# Windows 7 Domain Login screen



## Old Rich (May 31, 2007)

The Windows 7 Pro Domain login screen is completely differrent from the XP one ( where you press cntl-alt-del )

Anyone know if it is possible to revert to the XP login screen?


----------



## Poyol (Nov 4, 2009)

Firstly.. why would you want to? :grin:


----------



## Poyol (Nov 4, 2009)

> If you have Pro or Ultimate, open the Group Policy Editor and navigate to the following policy.
> 
> 
> Computer Configuration / Windows Settings / Security Settings / Local Policies / Security Options.
> ...


*SOURCE*


----------



## Wizek (Jul 17, 2010)

With Ultimate Windows Tweaker it is easy to set that up.


----------



## Old Rich (May 31, 2007)

Poyol said:


> Firstly.. why would you want to? :grin:


Client has 15 XP machines . . two windows 7 machines and would like to have the logon consistent with all machines.
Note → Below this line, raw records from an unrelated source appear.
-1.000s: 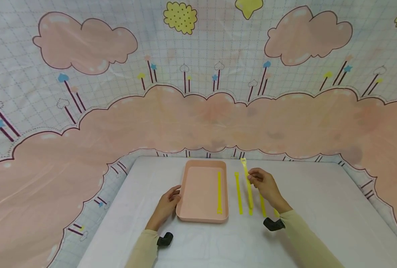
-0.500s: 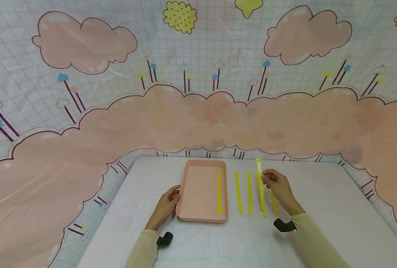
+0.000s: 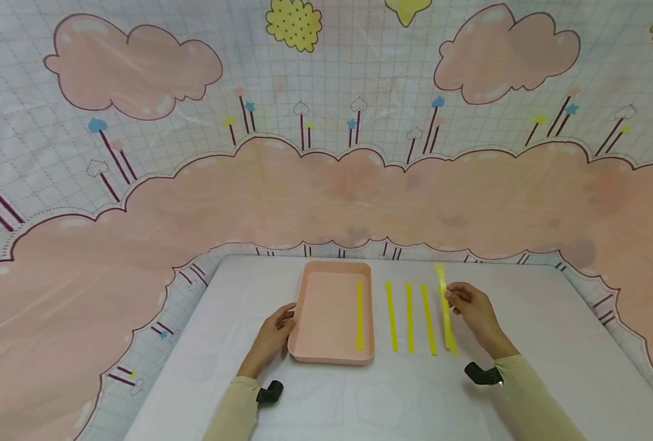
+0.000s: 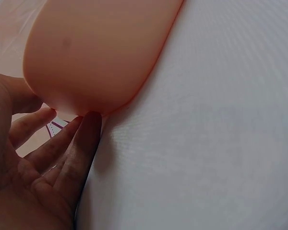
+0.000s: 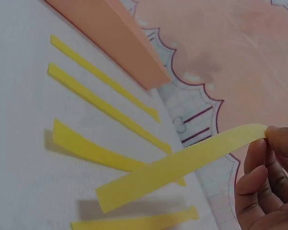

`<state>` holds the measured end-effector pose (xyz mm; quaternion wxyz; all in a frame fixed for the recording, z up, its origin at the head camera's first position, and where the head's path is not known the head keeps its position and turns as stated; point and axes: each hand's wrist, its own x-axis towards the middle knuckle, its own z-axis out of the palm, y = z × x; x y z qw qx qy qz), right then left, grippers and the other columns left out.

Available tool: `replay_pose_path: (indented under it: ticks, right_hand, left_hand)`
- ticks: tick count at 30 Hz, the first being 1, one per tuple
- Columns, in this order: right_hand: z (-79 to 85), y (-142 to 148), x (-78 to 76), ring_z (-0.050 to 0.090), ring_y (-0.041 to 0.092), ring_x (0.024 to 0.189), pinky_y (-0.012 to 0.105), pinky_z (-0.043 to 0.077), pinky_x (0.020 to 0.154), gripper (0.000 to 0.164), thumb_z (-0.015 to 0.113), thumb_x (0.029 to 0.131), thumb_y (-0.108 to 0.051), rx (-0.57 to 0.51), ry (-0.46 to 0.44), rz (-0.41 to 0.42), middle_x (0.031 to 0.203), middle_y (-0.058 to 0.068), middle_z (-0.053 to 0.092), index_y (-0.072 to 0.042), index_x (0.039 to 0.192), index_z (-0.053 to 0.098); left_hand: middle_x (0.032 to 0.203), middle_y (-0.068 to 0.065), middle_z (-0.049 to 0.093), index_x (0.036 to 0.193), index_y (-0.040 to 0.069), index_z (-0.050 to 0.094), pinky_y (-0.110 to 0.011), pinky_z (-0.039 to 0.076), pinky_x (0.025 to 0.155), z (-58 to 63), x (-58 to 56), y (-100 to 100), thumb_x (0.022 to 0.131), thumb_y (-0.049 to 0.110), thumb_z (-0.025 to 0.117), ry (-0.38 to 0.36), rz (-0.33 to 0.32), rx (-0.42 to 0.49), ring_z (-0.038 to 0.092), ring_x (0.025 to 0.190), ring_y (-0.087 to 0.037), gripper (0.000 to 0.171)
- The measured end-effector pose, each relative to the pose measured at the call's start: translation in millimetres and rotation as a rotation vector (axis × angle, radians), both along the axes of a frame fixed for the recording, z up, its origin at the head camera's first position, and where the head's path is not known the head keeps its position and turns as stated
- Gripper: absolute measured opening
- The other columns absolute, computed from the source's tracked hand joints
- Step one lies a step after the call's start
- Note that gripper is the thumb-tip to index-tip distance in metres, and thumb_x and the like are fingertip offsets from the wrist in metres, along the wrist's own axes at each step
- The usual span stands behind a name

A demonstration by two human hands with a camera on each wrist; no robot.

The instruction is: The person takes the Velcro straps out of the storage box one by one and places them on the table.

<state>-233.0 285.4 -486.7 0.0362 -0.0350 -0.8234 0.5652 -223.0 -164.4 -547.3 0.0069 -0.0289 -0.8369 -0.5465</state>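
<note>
My right hand (image 3: 475,312) pinches a thin, flat yellow strip (image 3: 443,315) between thumb and fingers near its far end. In the right wrist view this strip (image 5: 182,165) hangs above the table, its free end towards the camera. Beneath and beside it, several similar yellow strips (image 3: 410,318) lie apart in a row on the table, the rightmost partly covered by the held one. To their left sits a shallow pink tray (image 3: 329,360), with one yellow strip (image 3: 360,315) along its right side. My left hand (image 3: 274,334) touches the tray's left edge with fingertips; the left wrist view shows its fingers (image 4: 81,153) against the outer wall.
A white table (image 3: 326,404) carries everything. Behind it hangs a patterned cloth (image 3: 415,202) with pink clouds. A small black device (image 3: 483,373) is worn on each wrist.
My right hand has moved to the right with the held strip, passing over the row from the second strip to the rightmost one. The left hand has stayed at the tray.
</note>
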Motion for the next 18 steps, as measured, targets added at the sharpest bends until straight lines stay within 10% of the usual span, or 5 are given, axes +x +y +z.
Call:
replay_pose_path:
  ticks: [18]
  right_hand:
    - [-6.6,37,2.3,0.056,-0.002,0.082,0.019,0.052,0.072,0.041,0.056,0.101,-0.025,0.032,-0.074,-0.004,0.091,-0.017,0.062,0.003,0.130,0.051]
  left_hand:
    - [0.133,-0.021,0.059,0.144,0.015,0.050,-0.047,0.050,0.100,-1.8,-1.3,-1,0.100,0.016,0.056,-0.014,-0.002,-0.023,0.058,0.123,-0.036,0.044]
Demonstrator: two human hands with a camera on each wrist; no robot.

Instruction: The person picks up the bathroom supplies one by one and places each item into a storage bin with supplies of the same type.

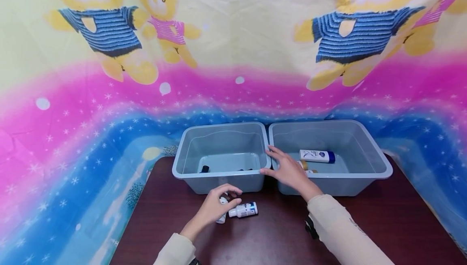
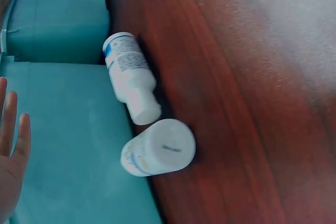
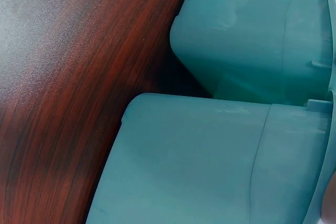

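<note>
Two white bottles lie on the table in front of the left bin. One, a small bottle with a blue band, points its narrower cap towards the other white bottle. Just above them is my left hand, fingers loosely bent and apart from both bottles; part of the second bottle is hidden behind it. My right hand reaches over the near inner corner of the right bin, fingers spread towards the left bin's rim. Whether its fingertips touch the rim I cannot tell. It holds nothing visible.
Inside the right bin lie a white bottle with a dark blue cap and gold-coloured items partly hidden by my hand. A black item shows in the left bin. Both bins stand side by side on the dark wooden table, against a patterned cloth.
</note>
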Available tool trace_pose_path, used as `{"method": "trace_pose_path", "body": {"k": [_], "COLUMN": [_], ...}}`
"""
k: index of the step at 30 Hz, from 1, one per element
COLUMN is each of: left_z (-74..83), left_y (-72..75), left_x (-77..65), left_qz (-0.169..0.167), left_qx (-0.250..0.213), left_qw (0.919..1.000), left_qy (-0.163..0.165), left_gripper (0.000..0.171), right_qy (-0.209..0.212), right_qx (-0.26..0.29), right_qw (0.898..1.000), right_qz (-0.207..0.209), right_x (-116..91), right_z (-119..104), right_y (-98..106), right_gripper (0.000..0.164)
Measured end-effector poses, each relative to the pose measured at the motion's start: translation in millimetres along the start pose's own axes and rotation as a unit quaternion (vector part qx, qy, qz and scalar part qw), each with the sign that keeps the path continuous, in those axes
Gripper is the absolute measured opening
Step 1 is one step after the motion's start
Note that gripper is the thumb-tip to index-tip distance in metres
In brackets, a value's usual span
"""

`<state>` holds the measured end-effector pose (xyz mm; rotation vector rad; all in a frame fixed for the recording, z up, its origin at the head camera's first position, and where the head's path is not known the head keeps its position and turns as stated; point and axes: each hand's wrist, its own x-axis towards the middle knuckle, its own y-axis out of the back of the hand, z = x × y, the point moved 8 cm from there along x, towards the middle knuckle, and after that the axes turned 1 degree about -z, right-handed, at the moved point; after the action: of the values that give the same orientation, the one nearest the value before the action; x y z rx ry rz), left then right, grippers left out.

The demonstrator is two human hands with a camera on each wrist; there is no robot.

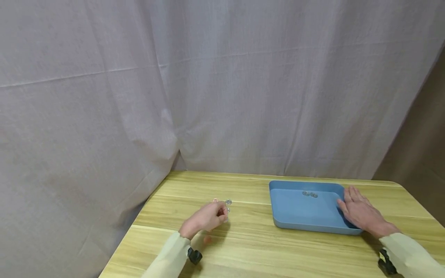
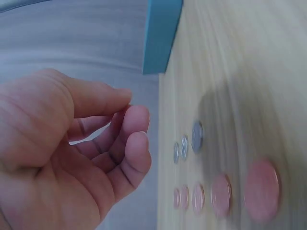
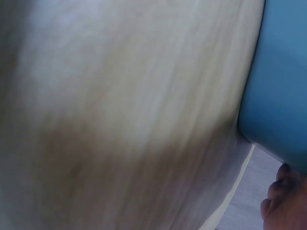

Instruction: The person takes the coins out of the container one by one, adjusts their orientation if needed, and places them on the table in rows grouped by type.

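Note:
My left hand hovers above the left part of the wooden table. Its thumb and fingertips come close together in the left wrist view; whether anything thin sits between them is hidden. Beneath and ahead of it lie small round discs: silvery clear ones in one row and pink ones in another. My right hand holds the right wall of a blue tray, thumb on the inner side, fingers along the outside. Several silvery discs lie near the tray's back wall.
A light wooden table carries everything. Grey curtains hang behind it and along its left side. Bare wood lies between the discs and the tray.

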<state>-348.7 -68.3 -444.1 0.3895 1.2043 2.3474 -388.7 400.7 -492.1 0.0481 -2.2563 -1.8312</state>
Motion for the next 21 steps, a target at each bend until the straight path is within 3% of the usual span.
{"method": "trace_pose_path", "body": {"k": [9, 21], "left_z": [23.8, 66.9], "left_y": [-12.0, -13.0], "left_x": [25.3, 58.7], "left_qz": [0.003, 0.011], "left_qx": [0.001, 0.026], "left_qw": [0.9999, 0.9989], "left_qy": [-0.015, -0.038], "left_gripper": [0.008, 0.011], "right_qy": [0.001, -0.003], "right_qx": [0.004, 0.008], "right_qw": [1.000, 1.000], "right_qz": [0.004, -0.002], "right_x": [-1, 0], "right_z": [-3, -1], "right_y": [1, 0], "right_gripper": [0.075, 0.076]}}
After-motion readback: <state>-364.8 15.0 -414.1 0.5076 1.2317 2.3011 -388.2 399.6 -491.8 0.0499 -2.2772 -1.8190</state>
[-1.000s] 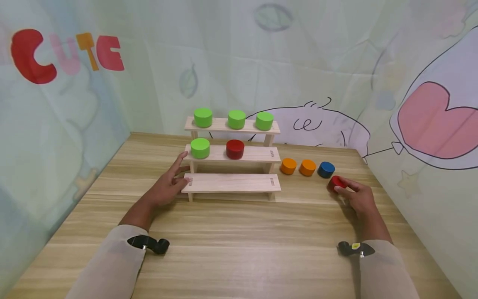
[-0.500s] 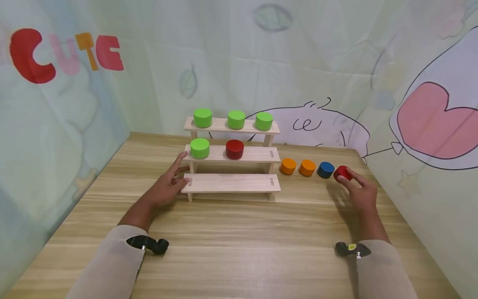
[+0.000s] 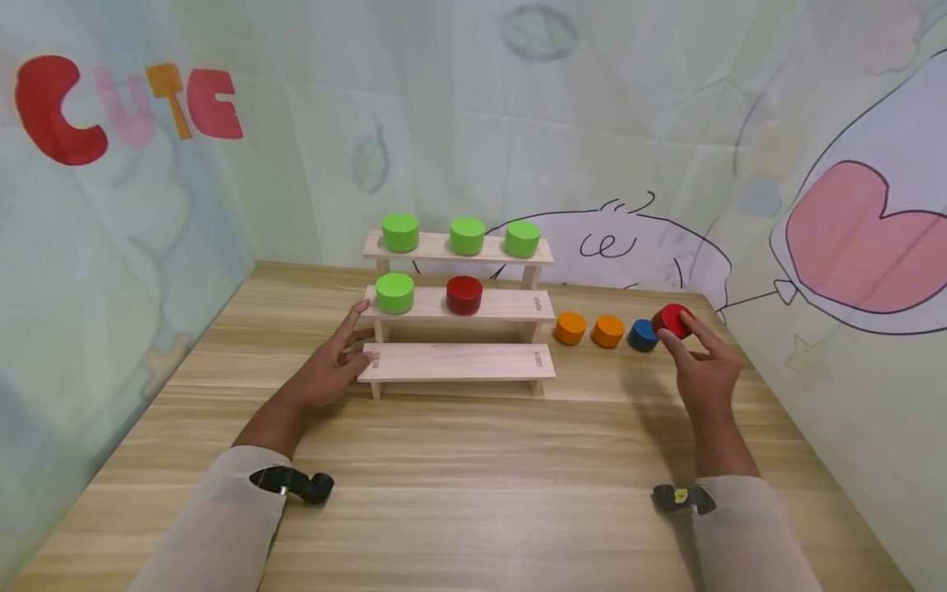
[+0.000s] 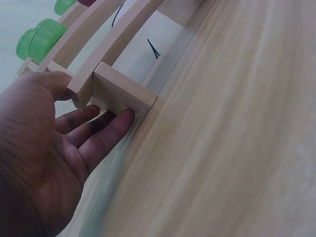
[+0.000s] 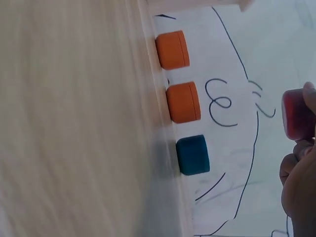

The Windows 7 logon screen requires additional typing when changeing users


----------



## Poyol (Nov 4, 2009)

simpswr said:


> Client has 15 XP machines . . two windows 7 machines and would like to have the logon consistent with all machines.
> 
> The Windows 7 logon screen requires additional typing when changeing users


Hope my answer helped.
It'd be better than using a third-party piece of software in a corporate environment.

Thanks


----------



## Old Rich (May 31, 2007)

Thanks . . I'll give it a try


----------